* **Task to complete**
Go over the material below and report every line that contains the word "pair".

* **Recorded data**
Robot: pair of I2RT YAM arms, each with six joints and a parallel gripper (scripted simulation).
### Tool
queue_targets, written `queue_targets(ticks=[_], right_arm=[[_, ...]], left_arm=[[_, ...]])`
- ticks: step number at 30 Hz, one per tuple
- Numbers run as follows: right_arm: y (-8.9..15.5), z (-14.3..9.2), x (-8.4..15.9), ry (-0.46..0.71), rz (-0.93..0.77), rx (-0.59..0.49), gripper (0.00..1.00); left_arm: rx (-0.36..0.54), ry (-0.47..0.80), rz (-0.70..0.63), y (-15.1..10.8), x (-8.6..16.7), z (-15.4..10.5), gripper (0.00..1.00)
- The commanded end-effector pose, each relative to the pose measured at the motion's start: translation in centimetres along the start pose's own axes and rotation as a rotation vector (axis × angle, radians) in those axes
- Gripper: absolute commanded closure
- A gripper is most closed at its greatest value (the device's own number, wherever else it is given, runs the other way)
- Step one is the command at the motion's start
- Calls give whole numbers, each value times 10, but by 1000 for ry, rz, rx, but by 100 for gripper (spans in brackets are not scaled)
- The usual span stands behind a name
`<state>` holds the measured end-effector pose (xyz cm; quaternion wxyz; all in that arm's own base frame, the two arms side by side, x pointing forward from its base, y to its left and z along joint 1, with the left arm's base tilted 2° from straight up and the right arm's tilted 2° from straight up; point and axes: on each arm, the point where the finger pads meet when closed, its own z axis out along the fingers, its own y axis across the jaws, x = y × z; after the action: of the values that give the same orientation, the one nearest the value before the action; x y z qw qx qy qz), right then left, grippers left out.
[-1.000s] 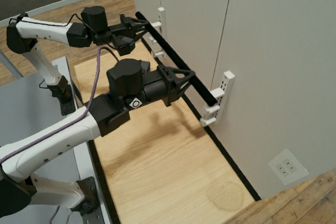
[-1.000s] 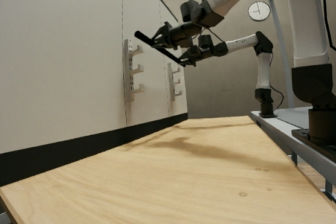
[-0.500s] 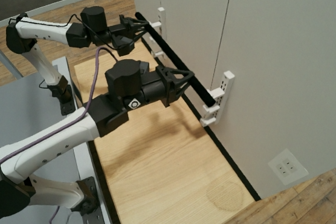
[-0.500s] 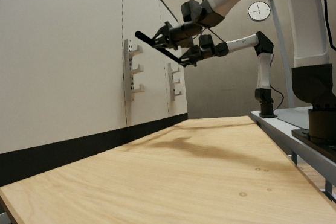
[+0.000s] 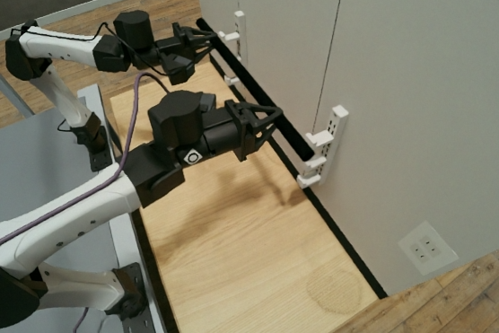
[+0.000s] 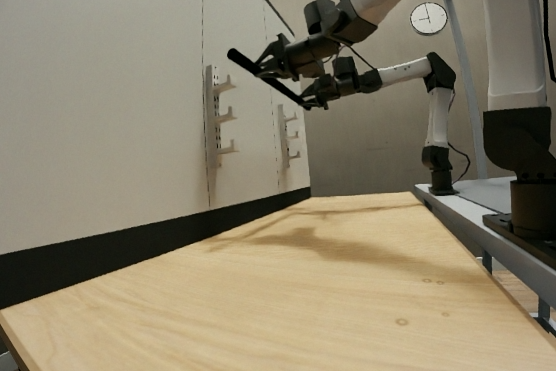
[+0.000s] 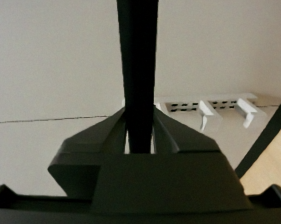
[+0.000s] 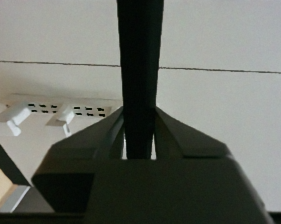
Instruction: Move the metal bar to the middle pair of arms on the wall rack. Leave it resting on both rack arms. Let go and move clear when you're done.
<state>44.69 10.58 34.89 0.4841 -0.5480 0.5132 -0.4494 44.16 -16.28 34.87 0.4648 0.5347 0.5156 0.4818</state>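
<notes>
The black metal bar (image 5: 251, 81) (image 6: 282, 87) (image 7: 138, 50) (image 8: 140, 50) is held in the air in front of the wall rack. My left gripper (image 5: 214, 40) (image 6: 258, 71) (image 7: 139, 111) is shut on it near one end, my right gripper (image 5: 277, 116) (image 6: 304, 104) (image 8: 139, 112) towards the other. In the exterior view the bar shows above the top rack arms, with a gap to the post. The middle rack arms, right (image 5: 315, 163) (image 8: 65, 119) and left (image 6: 226, 115) (image 7: 210, 117), are bare. The bar hides each post's top part in the wrist views.
The wall (image 5: 404, 92) (image 6: 110, 103) carries two white posts with three arms each, one above another. The wooden table top (image 5: 251, 245) (image 6: 250, 303) lies below. A wall outlet (image 5: 426, 247) is low on the wall, beyond the right post.
</notes>
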Motion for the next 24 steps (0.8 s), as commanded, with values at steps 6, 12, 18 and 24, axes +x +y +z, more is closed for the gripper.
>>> queue_targets(ticks=[6,12,18,24], right_arm=[[-25,-24,5,18,3,87,100],[-23,-31,4,18,3,87,100],[-20,-41,4,18,3,87,100],[-18,-49,4,18,3,87,100]], left_arm=[[-92,14,-8,29,5,-24,100],[-92,14,-8,27,5,-31,100],[-92,14,-8,24,5,-40,100],[-92,14,-8,22,5,-49,100]])
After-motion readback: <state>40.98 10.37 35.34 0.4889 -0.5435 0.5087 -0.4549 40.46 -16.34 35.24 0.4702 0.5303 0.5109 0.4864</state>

* **Solved exercise**
Robot: pair of I2RT YAM arms, each with six joints and a parallel gripper (scripted simulation).
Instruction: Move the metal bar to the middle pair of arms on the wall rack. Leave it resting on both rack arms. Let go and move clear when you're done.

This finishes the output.